Ce sont les sautes brutales entre périodes sèches et humides qui ont rebattu les cartes. Elles ont forcé chaque espèce à bouger ou à s’éteindre. Les baroudeurs capables d’avaler des kilomètres et de manger de tout ont prospéré ; les sédentaires se sont effacés sans descendance. « On a longtemps supposé que les primates avaient évolué dans les forêts tropicales parce que c’est là qu’on les trouve aujourd’hui », observe Thomas Püschel, de l’université d’Oxford. « Les fossiles et les données climatiques racontent une autre histoire. »
Une leçon pour les singes menacés
Cette plongée dans le passé dépasse la simple curiosité. Elle éclaire le sort des primates actuels, dont une large part figure parmi les espèces en danger.
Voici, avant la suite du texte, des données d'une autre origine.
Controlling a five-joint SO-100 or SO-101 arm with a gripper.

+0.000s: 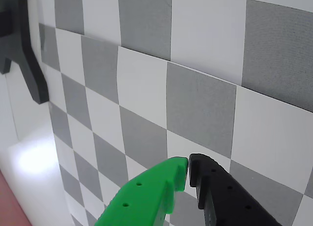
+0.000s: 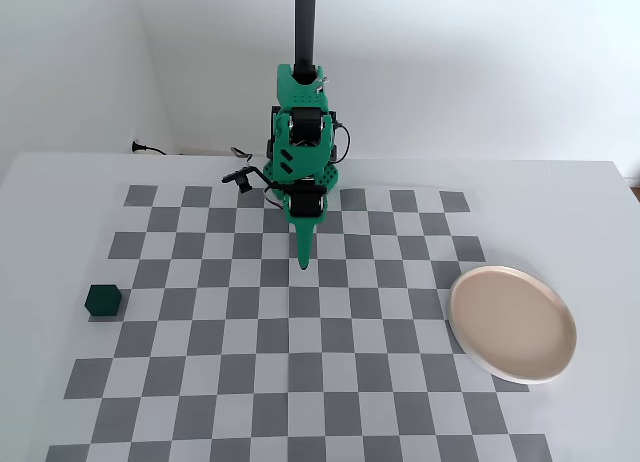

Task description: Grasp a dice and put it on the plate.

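White walls behind, white table (image 2: pixel 60 182) below, grey-and-white checker mat (image 2: pixel 300 332) spread across it. Gripper (image 2: pixel 304 266) poised above mat centre, fingertips closed together in the wrist view (image 1: pixel 188 168), nothing held. Dice (image 2: pixel 103 300) at the mat's left edge in the fixed view, well apart from the gripper; plate (image 2: pixel 512 324) at the right edge, bare. Probably light, rigid, flat-sided, maybe slightly slick: best pinched across two opposite faces, squarely, jaws opened wider than the cube first.

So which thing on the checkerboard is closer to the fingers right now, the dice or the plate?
The plate, marginally: in the fixed view it lies right of the gripper, while the dark green dice sits slightly farther left.
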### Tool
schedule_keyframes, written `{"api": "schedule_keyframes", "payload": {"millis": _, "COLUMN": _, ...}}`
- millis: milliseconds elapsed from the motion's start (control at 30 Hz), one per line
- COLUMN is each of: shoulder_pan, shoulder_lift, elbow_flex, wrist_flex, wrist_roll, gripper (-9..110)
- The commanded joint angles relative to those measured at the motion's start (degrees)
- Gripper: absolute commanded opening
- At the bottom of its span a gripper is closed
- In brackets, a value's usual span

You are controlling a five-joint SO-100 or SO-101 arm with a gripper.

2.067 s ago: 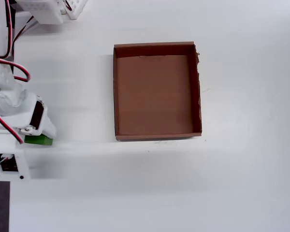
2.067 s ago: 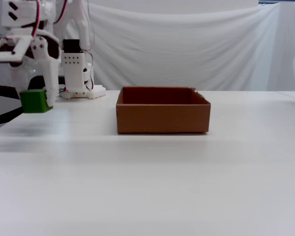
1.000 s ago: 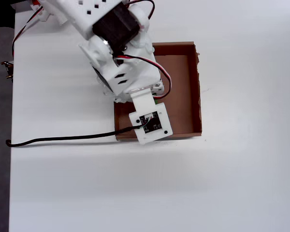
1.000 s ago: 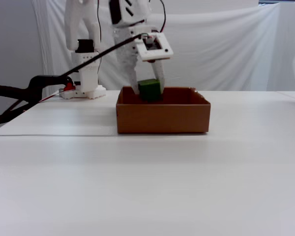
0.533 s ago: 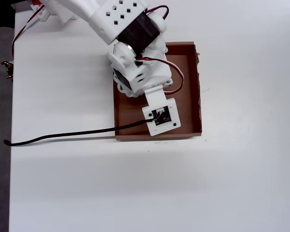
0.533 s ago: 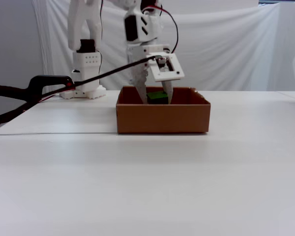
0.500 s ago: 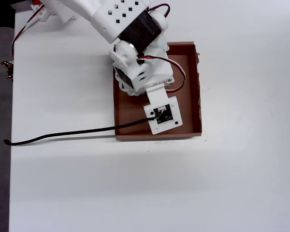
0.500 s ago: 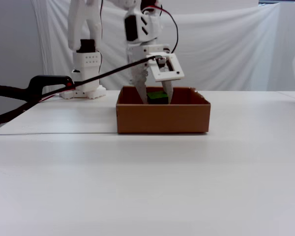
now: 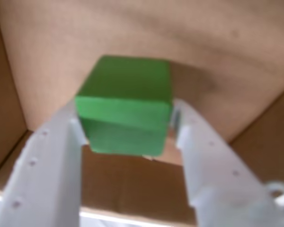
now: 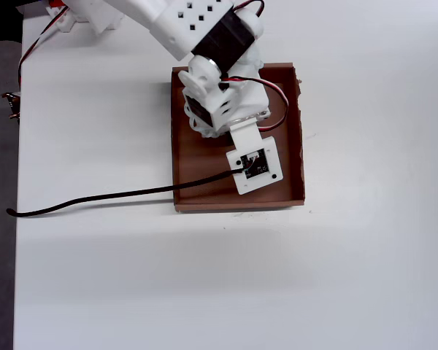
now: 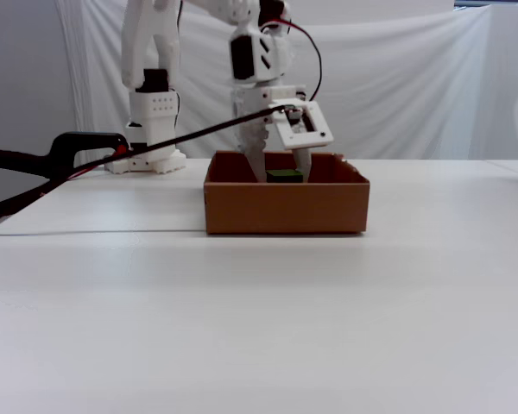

Enfermés dans des forêts grignotées par la déforestation, réduits à de petites populations, ils ont perdu la liberté de mouvement et la diversité génétique qui avaient sauvé leurs aïeux. « Comprendre comment les primates anciens ont encaissé les chocs climatiques aide à prévoir la réaction des espèces d’aujourd’hui », avance Jorge Avaria-Llautureo. Relayé cette semaine par le média The Conversation, le travail ressurgit alors que les canicules s’enchaînent en Europe. Le message des fossiles est limpide : quand le climat s’emballe, ce sont les espèces capables de déménager qui survivent. Les autres disparaissent.